[[ Dataset records open ]]

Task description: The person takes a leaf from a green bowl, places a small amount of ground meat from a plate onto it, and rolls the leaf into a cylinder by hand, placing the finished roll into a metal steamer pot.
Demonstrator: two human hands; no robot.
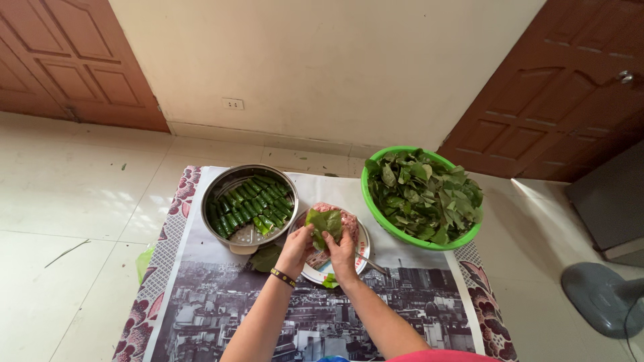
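Green basin (373,201): loose leaves. Steel pot (231,177): rows of rolled leaf parcels. White plate (362,251): minced meat (349,221). Left hand (295,249) and right hand (341,253) pinch one green leaf (325,222) together above the plate, on a printed mat (221,295).

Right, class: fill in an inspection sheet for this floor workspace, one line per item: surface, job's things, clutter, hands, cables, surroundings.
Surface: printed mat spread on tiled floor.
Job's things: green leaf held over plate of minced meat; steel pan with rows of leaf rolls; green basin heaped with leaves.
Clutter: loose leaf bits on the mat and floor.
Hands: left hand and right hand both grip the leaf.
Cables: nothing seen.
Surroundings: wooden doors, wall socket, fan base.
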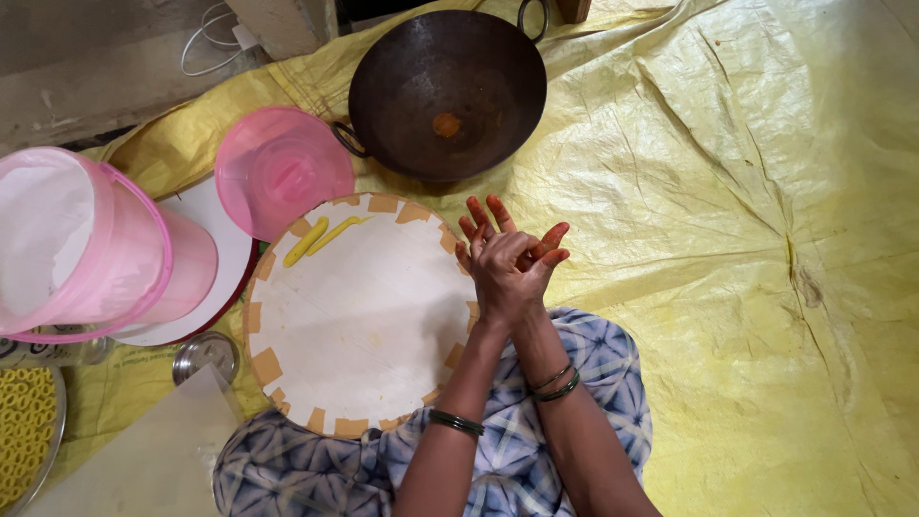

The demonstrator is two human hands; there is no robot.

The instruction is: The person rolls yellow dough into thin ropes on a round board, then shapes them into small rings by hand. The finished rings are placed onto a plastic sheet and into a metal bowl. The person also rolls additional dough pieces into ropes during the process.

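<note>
My left hand (526, 260) and my right hand (481, 222) are pressed palm to palm above the right rim of a round white board (364, 316), which has tan tape patches around its edge. The fingers are stretched out and stained orange. Anything between the palms is hidden. Two thin yellow dough strips (321, 237) lie on the board's far left part. Both wrists wear green bangles, above my blue-and-white patterned lap (593, 354).
A dark iron wok (447, 91) with an orange smear stands beyond the board. At left are a pink lid (282, 168), a tipped pink container (81, 244), a small steel bowl (204, 354) and a tray of yellow coils (24, 426). A yellow tarp (718, 239) covers the floor.
</note>
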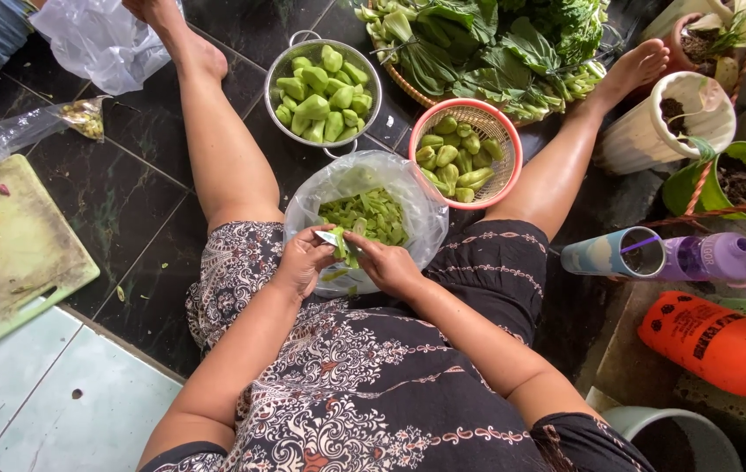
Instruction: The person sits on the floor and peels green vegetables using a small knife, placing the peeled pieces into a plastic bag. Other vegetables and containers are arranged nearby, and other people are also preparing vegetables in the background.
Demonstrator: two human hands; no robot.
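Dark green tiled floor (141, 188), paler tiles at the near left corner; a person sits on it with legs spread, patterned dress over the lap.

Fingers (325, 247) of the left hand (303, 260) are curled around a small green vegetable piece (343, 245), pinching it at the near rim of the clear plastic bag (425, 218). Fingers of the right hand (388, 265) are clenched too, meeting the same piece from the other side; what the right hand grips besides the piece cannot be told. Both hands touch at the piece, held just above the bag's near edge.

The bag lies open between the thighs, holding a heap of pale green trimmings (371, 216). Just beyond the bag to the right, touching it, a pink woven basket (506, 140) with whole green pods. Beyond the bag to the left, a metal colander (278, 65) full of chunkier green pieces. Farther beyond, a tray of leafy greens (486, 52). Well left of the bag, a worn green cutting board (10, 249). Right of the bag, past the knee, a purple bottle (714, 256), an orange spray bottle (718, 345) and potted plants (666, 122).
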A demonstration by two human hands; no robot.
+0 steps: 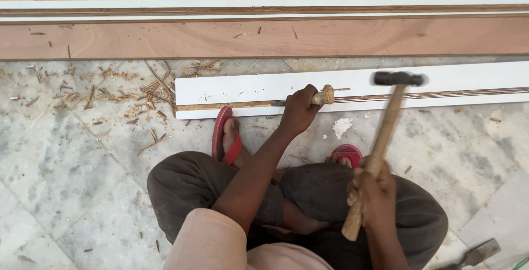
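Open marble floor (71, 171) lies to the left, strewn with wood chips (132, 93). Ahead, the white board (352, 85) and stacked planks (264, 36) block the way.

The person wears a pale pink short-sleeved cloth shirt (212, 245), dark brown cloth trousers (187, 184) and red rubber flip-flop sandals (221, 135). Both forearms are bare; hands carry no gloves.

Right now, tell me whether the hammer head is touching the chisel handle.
Apart. The head view shows the hammer head raised to the right of the chisel handle, with white board plainly visible between them. The left hand grips the chisel; the right hand holds the hammer shaft.
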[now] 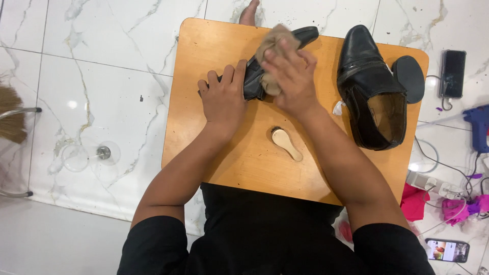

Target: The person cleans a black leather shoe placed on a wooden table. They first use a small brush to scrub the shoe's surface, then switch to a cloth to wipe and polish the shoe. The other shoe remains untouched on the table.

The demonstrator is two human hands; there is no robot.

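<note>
A small wooden surface [239, 168] with rounded corners sits over the person's lap, its smooth orange-brown top taking up most of the space between the arms. Toward the far edge of that surface lies a black leather shoe [254, 79] on its side, its toe reaching almost to the rim. The left hand [222, 99] lies flat over the shoe's heel end, fingers spread and pressing down rather than curled round anything. The right hand [291, 74] is closed on a crumpled tan cloth [270, 48], soft and bunched, held against the shoe's upper. Right of that shoe, on the same surface, stands the second black shoe [372, 91], upright with its opening showing a tan lining; its leather is glossy and creased, and its heel end sits close to the surface's right edge. Just beyond it, a dark oval sole piece [409, 78] overhangs the surface's far right corner. Nearer the person than the held shoe, a small brush [286, 143] with a pale wooden handle lies alone, with bare wood all around it. Off the surface's right edge the white marble floor [91, 76] is crowded with a blue glue gun [478, 125], cables and two phones; off its left edge the floor is far more open.
</note>
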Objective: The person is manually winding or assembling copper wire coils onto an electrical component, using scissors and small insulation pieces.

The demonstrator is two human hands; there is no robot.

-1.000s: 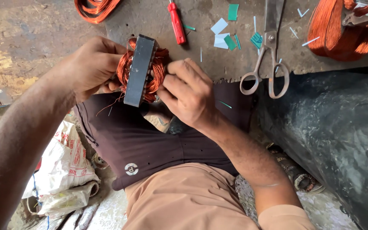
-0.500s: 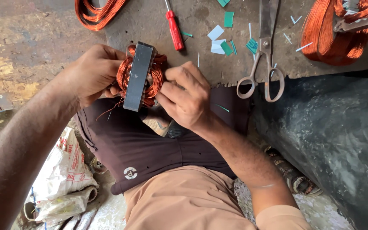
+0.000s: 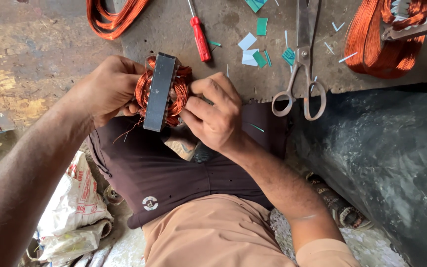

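Observation:
A motor stator (image 3: 160,91), a dark grey steel block with copper wire coils bulging from both faces, is held edge-up above my lap at the front edge of a worn workbench (image 3: 35,64). My left hand (image 3: 107,89) grips its left side. My right hand (image 3: 213,111) pinches the copper winding on its right face with thumb and fingers. A thin loose strand of wire hangs below the stator on the left.
On the bench lie a red-handled screwdriver (image 3: 199,37), steel scissors (image 3: 301,74), green and white insulation paper scraps (image 3: 255,47), a copper wire loop (image 3: 112,17) at the back and another wound coil (image 3: 389,37) at the right. Black plastic sheet (image 3: 386,163) right; white sacks (image 3: 77,207) lower left.
The view has shifted slightly, so the bench items sit higher in frame. Both hands keep hold of the stator; my right fingers have shifted a little on the winding.

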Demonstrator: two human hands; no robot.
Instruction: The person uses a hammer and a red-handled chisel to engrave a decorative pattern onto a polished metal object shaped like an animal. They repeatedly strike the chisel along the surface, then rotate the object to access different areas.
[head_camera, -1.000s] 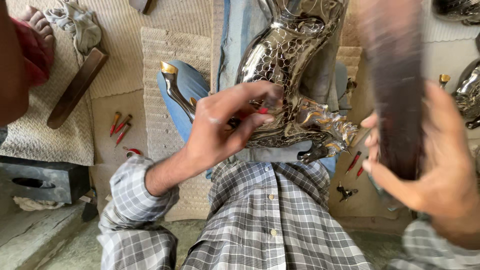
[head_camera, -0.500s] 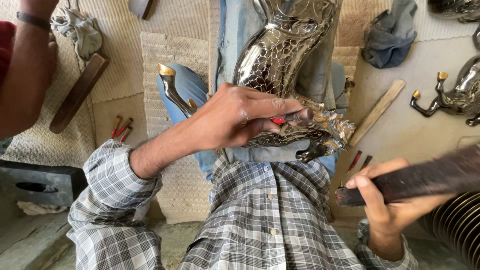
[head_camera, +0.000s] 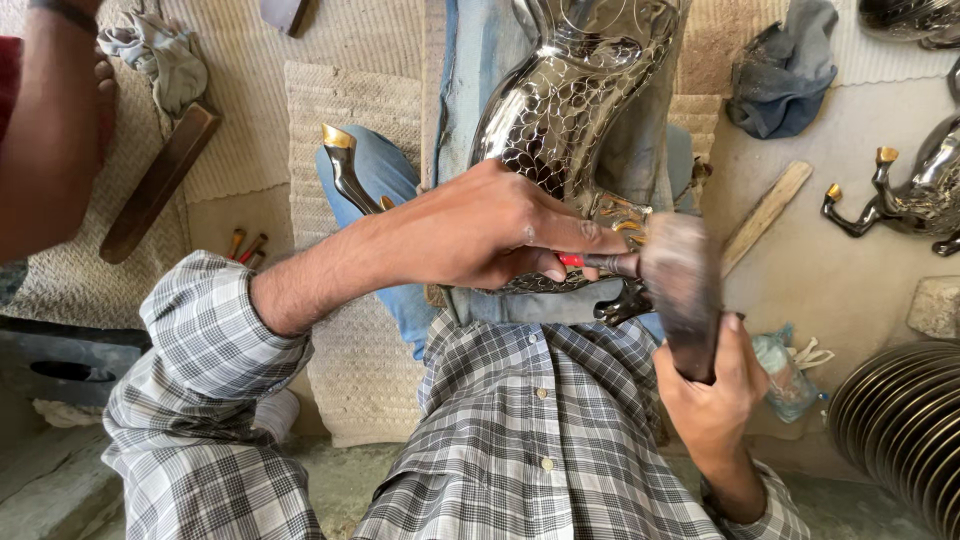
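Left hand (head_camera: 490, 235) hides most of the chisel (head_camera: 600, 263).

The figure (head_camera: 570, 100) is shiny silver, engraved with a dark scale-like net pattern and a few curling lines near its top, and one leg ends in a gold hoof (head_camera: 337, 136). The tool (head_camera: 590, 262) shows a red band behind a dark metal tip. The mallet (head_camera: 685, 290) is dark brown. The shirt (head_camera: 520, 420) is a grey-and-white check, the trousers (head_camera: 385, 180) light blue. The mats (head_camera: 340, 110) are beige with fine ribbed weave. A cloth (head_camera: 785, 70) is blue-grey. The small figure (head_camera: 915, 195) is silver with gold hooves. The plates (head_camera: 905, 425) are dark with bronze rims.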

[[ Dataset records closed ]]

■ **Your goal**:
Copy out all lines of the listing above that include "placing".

■ **Reply**:
Task description: The person takes a leaf from a green bowl, places a small amount of ground meat from a plate onto it, and rolls the leaf into a cylinder by hand, placing the finished roll into a metal steamer pot.
Instruction: The person sits on the floor and peels green vegetables using a small knife, placing the peeled pieces into a plastic bag. Other vegetables and containers are arranged nearby, and other people are also preparing vegetables in the background.

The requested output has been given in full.